● PROVIDED RECORDS

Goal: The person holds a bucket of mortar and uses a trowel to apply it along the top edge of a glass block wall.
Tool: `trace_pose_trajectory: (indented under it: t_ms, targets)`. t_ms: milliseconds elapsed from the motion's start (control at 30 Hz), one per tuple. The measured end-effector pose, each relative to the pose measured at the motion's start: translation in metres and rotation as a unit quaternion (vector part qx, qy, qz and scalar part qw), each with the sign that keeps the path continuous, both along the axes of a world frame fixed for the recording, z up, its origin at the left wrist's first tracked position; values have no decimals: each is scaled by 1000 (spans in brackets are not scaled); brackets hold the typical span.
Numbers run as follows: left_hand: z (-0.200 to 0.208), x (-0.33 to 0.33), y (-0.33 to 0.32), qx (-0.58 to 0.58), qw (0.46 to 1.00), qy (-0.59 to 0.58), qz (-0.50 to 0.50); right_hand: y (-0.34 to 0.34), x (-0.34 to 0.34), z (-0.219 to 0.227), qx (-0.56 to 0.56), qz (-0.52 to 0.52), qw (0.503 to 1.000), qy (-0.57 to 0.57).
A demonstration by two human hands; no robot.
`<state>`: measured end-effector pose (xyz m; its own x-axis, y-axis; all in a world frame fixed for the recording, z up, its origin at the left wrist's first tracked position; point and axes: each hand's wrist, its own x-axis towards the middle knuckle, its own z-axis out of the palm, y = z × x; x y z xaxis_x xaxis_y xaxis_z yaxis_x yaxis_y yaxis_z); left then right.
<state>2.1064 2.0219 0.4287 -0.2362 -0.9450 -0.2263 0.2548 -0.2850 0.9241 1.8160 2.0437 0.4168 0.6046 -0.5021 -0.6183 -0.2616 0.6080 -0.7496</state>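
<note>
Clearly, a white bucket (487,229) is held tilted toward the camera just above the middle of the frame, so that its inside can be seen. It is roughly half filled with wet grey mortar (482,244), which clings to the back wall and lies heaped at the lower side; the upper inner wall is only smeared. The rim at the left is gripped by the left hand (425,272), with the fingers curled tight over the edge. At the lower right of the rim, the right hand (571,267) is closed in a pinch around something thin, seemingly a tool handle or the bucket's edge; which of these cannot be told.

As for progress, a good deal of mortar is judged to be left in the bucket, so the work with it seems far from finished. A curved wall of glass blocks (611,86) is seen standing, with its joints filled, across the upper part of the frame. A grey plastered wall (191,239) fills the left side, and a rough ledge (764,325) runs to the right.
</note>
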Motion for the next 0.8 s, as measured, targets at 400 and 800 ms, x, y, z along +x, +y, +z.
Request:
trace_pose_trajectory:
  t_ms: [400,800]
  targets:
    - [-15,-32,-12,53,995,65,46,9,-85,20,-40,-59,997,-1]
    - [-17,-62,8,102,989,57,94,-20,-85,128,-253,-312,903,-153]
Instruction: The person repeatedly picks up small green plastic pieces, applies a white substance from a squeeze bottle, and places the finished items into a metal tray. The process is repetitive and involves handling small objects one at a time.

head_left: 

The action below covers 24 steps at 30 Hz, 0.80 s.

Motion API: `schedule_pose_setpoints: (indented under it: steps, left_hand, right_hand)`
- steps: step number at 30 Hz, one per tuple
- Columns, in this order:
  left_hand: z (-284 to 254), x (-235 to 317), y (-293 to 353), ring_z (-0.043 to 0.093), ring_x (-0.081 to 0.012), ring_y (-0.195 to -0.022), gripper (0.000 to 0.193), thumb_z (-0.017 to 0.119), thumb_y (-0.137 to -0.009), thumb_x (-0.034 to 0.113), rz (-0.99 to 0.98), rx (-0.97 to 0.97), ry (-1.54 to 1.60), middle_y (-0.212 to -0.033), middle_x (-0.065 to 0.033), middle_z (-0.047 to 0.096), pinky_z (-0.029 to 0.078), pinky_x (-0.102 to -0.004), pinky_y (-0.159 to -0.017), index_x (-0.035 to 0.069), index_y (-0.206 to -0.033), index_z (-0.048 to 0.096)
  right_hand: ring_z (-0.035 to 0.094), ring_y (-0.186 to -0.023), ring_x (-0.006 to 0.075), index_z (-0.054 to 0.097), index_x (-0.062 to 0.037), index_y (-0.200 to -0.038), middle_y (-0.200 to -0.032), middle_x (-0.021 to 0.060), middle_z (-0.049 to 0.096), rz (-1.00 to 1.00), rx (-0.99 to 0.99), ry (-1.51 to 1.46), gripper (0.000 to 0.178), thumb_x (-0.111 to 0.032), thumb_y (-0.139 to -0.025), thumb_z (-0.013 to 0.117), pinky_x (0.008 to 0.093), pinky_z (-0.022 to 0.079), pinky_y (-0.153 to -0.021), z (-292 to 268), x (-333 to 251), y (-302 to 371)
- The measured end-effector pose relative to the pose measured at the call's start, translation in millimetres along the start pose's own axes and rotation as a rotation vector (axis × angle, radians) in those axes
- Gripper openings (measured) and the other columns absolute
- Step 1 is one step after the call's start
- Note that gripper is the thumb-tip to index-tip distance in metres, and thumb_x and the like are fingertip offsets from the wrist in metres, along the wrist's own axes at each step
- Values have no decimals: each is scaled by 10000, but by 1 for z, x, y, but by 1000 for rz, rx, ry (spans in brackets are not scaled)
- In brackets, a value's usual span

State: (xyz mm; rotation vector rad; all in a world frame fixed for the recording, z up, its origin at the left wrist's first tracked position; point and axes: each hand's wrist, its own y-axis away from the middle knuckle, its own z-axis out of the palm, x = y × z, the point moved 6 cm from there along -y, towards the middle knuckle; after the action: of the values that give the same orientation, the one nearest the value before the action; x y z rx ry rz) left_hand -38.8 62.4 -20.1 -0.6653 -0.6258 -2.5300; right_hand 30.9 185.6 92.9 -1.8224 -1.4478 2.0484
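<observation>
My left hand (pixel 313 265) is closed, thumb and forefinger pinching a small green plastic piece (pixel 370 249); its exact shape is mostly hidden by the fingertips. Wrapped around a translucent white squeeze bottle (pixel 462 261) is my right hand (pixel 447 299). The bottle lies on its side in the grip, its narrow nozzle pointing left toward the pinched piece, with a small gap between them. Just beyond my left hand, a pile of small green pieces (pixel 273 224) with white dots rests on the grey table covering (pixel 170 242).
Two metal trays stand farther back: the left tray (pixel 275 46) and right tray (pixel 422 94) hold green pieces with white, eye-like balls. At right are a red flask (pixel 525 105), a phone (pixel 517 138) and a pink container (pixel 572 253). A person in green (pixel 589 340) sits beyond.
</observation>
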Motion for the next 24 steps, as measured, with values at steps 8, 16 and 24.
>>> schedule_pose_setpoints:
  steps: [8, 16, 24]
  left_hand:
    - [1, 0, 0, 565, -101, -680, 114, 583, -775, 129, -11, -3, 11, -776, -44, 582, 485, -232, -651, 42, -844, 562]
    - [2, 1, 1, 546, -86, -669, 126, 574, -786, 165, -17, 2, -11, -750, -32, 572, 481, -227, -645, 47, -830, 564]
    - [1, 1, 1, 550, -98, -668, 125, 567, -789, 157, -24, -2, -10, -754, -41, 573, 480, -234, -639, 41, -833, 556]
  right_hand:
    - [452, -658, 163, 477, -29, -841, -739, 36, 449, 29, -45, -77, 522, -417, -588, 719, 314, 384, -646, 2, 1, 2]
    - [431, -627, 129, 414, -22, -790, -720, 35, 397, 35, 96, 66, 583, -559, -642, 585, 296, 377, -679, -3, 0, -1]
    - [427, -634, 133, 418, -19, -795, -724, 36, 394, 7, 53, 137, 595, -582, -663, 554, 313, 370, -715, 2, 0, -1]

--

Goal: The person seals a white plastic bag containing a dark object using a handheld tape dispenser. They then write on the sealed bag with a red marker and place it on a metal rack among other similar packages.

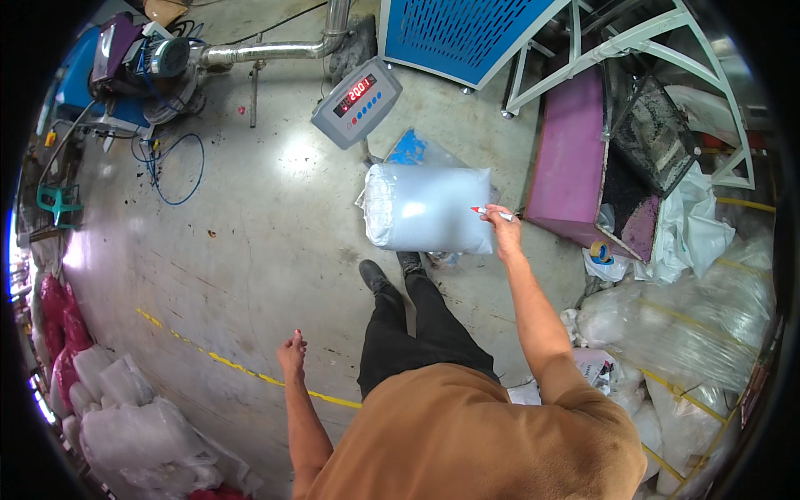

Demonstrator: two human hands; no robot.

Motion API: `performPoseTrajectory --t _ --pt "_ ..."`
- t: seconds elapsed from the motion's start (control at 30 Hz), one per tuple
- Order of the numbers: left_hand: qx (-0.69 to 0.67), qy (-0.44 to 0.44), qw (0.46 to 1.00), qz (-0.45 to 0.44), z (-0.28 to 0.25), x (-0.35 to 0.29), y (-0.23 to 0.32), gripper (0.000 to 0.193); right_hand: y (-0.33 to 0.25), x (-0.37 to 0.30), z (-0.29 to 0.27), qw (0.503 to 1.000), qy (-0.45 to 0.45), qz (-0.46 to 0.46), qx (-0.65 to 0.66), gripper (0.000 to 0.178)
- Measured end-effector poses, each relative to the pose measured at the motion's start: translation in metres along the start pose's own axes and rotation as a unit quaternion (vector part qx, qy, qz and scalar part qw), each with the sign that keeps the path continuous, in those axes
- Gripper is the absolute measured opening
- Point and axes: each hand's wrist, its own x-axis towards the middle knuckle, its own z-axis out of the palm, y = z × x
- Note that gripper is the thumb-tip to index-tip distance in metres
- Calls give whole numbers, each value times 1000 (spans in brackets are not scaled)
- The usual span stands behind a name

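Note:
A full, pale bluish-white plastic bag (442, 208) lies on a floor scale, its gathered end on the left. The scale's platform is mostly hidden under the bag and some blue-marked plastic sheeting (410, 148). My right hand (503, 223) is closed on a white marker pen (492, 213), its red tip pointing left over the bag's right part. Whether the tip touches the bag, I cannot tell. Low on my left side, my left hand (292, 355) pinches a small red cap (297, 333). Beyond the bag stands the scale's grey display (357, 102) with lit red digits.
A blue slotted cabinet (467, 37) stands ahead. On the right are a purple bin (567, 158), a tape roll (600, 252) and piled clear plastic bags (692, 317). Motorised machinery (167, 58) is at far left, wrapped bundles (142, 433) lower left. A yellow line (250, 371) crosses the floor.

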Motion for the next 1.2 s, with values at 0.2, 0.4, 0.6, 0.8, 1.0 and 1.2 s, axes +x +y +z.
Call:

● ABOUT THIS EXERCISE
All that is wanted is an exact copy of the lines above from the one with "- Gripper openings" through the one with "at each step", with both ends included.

● EXPECTED ANSWER
- Gripper openings (measured) and the other columns absolute
- Step 1 is one step after the call's start
- Note that gripper is the thumb-tip to index-tip distance in metres, and thumb_x and the like are fingertip offsets from the wrist in metres, along the wrist's own axes at each step

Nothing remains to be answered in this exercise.